YOUR TASK
A faithful, picture-free copy of the listing below is required.

THE DATA: Begin

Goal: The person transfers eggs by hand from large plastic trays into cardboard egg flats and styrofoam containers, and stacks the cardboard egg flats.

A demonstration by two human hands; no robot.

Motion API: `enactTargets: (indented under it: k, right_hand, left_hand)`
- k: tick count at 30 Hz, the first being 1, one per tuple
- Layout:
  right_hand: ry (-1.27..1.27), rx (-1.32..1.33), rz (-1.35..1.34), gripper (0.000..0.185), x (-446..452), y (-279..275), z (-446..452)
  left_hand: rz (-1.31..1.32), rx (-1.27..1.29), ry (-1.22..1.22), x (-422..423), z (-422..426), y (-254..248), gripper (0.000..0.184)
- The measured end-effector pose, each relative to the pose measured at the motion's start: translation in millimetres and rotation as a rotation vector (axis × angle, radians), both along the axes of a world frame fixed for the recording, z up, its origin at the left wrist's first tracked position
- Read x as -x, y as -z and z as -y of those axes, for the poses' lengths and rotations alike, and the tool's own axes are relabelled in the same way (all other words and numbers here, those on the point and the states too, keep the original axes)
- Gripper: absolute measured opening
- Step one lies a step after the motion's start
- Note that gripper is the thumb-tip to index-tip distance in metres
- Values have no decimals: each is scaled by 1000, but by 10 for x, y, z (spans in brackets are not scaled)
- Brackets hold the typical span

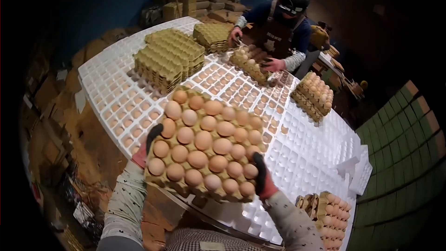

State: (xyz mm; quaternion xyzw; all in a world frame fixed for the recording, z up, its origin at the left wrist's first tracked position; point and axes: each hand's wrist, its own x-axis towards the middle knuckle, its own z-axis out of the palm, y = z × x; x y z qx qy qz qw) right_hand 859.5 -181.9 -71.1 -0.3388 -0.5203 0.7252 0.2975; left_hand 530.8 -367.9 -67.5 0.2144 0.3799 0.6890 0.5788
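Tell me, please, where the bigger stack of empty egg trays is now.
In the head view, the bigger stack stands left of centre on the white pocketed surface, just beyond the held egg tray and beside the smaller stack.

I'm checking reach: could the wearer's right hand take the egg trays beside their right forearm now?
Probably not: the right hand supports one side of an egg-filled tray, though nothing visible blocks the nearby trays.

Room over white trays rightward; egg flat, carton pile block left.
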Motion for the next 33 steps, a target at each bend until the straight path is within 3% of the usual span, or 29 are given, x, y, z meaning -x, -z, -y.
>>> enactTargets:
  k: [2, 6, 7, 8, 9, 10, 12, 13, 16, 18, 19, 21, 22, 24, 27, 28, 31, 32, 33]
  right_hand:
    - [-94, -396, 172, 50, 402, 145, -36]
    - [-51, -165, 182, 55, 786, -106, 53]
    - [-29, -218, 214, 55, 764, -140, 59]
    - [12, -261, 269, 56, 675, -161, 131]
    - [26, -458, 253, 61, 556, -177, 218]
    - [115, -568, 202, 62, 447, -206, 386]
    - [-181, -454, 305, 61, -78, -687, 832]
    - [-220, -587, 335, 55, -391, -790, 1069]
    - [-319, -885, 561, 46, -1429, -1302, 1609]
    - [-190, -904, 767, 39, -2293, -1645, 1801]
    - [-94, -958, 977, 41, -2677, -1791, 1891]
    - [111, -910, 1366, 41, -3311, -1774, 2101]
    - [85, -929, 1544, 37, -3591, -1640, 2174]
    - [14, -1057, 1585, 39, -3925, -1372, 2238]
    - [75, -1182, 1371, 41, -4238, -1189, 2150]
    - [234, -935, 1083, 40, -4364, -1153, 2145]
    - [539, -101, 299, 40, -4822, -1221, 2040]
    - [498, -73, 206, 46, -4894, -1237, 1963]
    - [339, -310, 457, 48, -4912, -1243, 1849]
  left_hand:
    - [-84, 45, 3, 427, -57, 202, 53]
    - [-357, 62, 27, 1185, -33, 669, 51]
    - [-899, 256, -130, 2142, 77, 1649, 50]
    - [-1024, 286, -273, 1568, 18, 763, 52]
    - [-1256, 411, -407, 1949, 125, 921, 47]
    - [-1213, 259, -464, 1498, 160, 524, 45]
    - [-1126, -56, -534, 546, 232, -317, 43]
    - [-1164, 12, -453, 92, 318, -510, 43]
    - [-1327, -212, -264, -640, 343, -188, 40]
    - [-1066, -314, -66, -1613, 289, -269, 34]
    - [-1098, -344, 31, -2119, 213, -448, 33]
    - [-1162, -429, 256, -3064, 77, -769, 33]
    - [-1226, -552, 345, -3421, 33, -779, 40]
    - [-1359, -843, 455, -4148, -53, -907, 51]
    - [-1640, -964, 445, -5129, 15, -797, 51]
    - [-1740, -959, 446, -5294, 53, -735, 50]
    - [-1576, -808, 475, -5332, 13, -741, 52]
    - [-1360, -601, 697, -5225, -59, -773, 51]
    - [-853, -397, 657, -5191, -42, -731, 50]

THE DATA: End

WRITTEN RESPONSE
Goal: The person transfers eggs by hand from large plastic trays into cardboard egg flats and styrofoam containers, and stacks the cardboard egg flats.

A demonstration by two human hands; no robot.

Motion API: `enactTargets: (indented under it: k, right_hand, left_hand)`
- k: tick count at 30 Hz, the first being 1, one per tuple
- Layout:
  right_hand: ry (-1.27..1.27), rx (-1.32..1.33), rz (-1.35..1.34), gripper (0.000..0.185), x (-446..452), y (-279..275), z (-446..452)
  left_hand: rz (-1.31..1.32), rx (-1.27..1.29), ry (-1.22..1.22), x (-422..423), z (-422..426), y (-254..248), gripper (0.000..0.184)
- The measured end-effector pose, each relative to the pose measured at the motion's start: translation in millimetres and rotation as a rotation vector (axis × angle, radians), both along the axes of a world frame fixed for the recording, z up, its origin at the left wrist's first tracked position
- Read x as -x, y as -z and z as -y of those axes, for the poses' lengths and rotations alike, and the tool's own axes are relabelled in the same way (all other words and numbers here, those on the point and the states too, keep the original axes)
- Gripper: absolute measured opening
- Step one lies a step after the motion's start
- Note that gripper is the thumb-tip to index-tip distance in metres
- Values have no decimals: each is scaled by 1000, but by 10 for x, y, z (spans in brackets are not scaled)
- Brackets hold the typical span


State: (xyz mm; quaternion xyzw; all in a world frame fixed for the recording, z up, its origin at the left wrist's first tracked position; point and axes: each hand's wrist, its own x-axis towards the middle knuckle, its own z-axis out of the palm, y = z × x; x y z qx qy qz qw) right_hand 859.5 -181.9 -71.1 -0.3388 -0.5203 0.7252 0.2975; left_hand 530.8 -367.9 -67.5 0.2144 0.3799 0.6890 0.5788
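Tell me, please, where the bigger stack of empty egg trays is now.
In the head view, the bigger stack stands left of centre on the white pocketed surface, just beyond the held egg tray and beside the smaller stack.

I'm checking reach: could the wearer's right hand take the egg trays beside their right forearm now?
Probably not: the right hand supports one side of an egg-filled tray, though nothing visible blocks the nearby trays.

Room over white trays rightward; egg flat, carton pile block left.
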Motion for the next 33 steps, a target at each bend until the straight path is within 3% of the usual span, or 29 are given, x, y, z meaning -x, -z, -y.
>>> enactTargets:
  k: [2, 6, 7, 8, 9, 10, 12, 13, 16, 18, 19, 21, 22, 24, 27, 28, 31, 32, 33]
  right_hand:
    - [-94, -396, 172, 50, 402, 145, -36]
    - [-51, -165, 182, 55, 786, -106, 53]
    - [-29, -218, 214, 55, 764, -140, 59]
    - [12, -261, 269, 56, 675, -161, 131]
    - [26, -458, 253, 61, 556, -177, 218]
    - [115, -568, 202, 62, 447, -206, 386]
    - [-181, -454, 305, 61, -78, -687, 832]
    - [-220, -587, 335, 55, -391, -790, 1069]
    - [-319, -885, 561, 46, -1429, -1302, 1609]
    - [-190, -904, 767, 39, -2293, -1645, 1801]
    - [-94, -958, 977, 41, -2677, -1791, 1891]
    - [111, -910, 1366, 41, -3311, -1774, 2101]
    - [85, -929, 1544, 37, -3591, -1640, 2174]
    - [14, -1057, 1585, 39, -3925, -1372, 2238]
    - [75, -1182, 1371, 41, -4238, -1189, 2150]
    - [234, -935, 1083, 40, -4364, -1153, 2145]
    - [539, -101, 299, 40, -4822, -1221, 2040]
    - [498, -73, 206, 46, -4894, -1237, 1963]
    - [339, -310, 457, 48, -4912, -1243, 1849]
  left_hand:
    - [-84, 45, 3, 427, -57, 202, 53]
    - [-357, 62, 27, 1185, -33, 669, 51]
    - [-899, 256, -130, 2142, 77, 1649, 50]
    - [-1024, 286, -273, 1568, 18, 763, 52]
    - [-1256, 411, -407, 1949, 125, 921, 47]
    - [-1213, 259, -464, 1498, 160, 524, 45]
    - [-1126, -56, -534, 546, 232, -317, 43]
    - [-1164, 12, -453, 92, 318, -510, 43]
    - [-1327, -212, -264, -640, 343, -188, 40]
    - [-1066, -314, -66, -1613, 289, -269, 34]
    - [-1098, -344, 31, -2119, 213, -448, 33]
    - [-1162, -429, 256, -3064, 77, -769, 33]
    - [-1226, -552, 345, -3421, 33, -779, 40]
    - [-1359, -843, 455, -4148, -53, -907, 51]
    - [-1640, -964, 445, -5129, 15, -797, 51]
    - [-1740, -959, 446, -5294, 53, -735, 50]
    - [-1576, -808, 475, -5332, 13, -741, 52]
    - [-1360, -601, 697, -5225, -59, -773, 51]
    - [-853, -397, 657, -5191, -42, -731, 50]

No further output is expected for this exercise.